Удивительно мало известно о том, как прошлый опыт и текущая ситуация взаимодействуют на клеточном уровне. В настоящее время господствует представление о ключевой роли «синаптических весов» и переконфигурации нейронных сетей в механизмах разного рода памяти. Однако в последние годы появились работы, оспаривающие это представление экспериментально [3, 4, 5, 6] и теоретически [7, 8, 9]. Аргументируется существование механизмов памяти на уровне отдельного нейрона. В сложной системе нейронов млекопитающих довольно трудно показать памятный след в пределах одной клетки и определить его зависимость от влияния ансамбля. Возможное участие всех видов несинаптических событий, в том числе экстрасинаптического нейромодулирующего воздействия, в механизмах хранения и модификации памяти не было выяснено в сложных системах.

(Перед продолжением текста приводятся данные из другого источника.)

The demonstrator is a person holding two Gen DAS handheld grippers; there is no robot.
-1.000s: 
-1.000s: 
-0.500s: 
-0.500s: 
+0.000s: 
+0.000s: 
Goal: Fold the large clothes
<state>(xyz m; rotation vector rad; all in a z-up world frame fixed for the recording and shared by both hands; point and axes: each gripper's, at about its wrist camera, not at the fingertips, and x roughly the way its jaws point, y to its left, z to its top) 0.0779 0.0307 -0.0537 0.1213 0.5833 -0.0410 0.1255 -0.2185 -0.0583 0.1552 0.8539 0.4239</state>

Нервная система моллюсков дает уникальную возможность исследовать взаимодействия между одной клеткой и ансамблем нейронов. Идентифицированные нейроны можно изолировать из системы при непрекращающейся регистрации их активности [10, 11]. Кроме того, их можно использовать в качестве подвижных биосенсоров для мониторинга экстрасинаптического высвобождениия нейромодуляторов из определенных частей нервной системы [12]. Ранее мы показали, что вынужденная мышечная локомоция в низкой воде приводит к долгосрочным изменениям поведения и активности клеток у прудовика [13]. Эту простую модель памяти предыдущего опыта мы использовали для выяснения возможных механизмов хранения и стирания опыта на клеточном уровне. Полученные результаты показывают, что в исследуемой модели прошлый опыт может храниться в измененных свойствах электровозбудимой мембраны нейрона, в то время как текущая ситуация (контекст) контролирует проявление индивидуальной памяти нейрона посредством изменений в его нейрохимическом микроокружении.
Литература
[1] Mita K., Okuta A., Okada R., Hatakeyama D., Otsuka E., Yamagishi M., Morikawa M., Naganuma Y., Fujito Y., Dyakonova V., Lukowiak K., Ito E. What are the elements of motivation for acquisition of conditioned taste aversion? // Neurobiol. Learn. Mem. 2014. Vol. 107. P. 1–12.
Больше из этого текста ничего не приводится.